• YOUR OBJECTIVE:
The answer is every line in the data below that contains the word "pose".
##### RECORD EXCERPTS #####
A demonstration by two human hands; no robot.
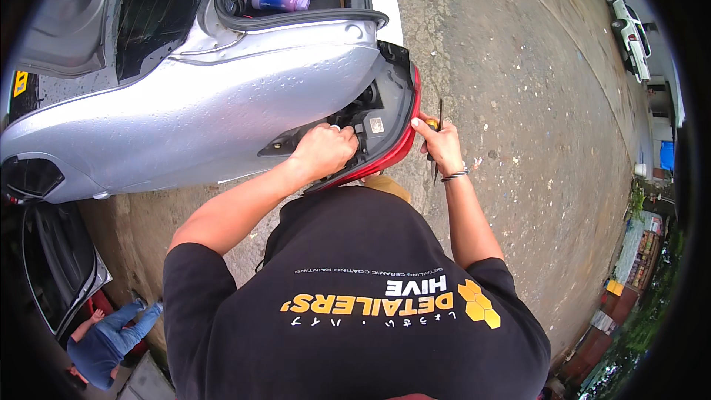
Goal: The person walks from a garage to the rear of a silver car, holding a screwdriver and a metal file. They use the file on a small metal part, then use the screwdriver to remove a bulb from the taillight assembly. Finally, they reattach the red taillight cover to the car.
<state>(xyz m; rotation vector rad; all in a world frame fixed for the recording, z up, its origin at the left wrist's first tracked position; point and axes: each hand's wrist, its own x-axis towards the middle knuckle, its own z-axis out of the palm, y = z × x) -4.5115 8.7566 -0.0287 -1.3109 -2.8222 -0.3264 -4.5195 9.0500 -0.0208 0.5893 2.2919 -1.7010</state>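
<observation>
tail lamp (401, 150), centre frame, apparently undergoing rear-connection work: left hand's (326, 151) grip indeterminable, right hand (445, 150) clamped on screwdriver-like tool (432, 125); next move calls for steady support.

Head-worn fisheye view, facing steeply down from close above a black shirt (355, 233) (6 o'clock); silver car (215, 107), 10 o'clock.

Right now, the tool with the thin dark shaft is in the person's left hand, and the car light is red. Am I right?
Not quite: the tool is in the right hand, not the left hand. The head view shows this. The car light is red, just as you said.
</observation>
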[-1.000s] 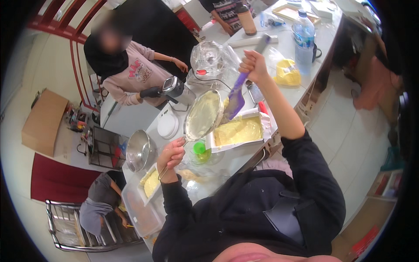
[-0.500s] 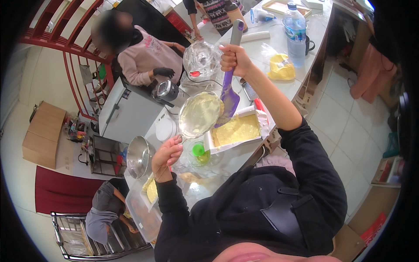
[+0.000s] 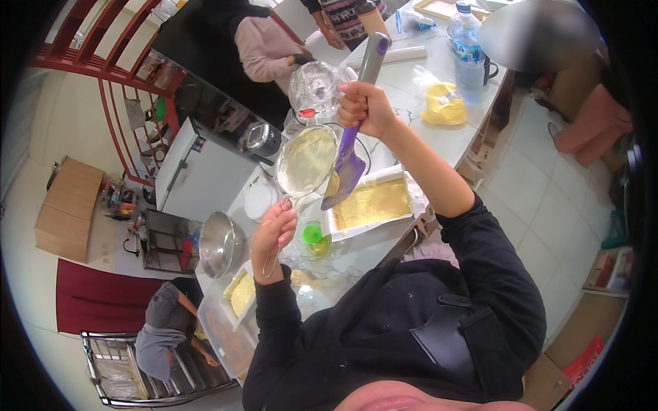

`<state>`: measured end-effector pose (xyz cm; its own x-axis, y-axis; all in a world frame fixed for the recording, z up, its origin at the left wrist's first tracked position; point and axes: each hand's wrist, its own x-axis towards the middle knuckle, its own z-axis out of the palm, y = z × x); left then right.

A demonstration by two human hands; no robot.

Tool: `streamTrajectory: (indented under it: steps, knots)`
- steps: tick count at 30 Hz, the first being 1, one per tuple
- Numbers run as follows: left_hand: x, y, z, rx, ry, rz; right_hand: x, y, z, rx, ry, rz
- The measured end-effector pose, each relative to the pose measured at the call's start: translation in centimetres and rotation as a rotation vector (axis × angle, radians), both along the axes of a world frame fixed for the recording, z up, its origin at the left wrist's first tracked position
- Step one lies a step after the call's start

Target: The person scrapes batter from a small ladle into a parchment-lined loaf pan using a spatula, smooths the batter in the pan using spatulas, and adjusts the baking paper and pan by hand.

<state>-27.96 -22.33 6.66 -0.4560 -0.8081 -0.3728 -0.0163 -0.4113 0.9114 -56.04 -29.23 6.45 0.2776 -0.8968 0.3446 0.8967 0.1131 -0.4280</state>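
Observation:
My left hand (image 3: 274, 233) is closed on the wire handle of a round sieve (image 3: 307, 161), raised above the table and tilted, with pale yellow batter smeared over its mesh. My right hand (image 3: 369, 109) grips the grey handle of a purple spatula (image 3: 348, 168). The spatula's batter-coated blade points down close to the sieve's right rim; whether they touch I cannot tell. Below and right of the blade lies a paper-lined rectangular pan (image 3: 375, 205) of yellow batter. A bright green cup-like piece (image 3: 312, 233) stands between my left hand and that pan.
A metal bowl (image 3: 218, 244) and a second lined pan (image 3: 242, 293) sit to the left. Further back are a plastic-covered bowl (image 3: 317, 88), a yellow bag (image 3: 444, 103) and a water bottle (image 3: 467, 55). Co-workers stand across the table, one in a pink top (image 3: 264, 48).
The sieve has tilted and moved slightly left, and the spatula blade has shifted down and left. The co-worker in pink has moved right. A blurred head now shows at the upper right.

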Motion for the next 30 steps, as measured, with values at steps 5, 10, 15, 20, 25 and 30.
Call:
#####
• ANSWER BELOW:
`<state>`: measured end-effector pose (xyz cm; its own x-axis, y-axis; all in a world frame fixed for the recording, z up, its origin at the left wrist's first tracked position; point and axes: each hand's wrist, its own x-axis towards the middle knuckle, its own z-axis out of the palm, y = z × x); left then right.
- The measured end-effector pose, each relative to the pose measured at the call's start: translation in centimetres and rotation as a rotation vector (axis × angle, radians), both along the axes of a world frame fixed for the recording, z up, its origin at the left wrist's first tracked position

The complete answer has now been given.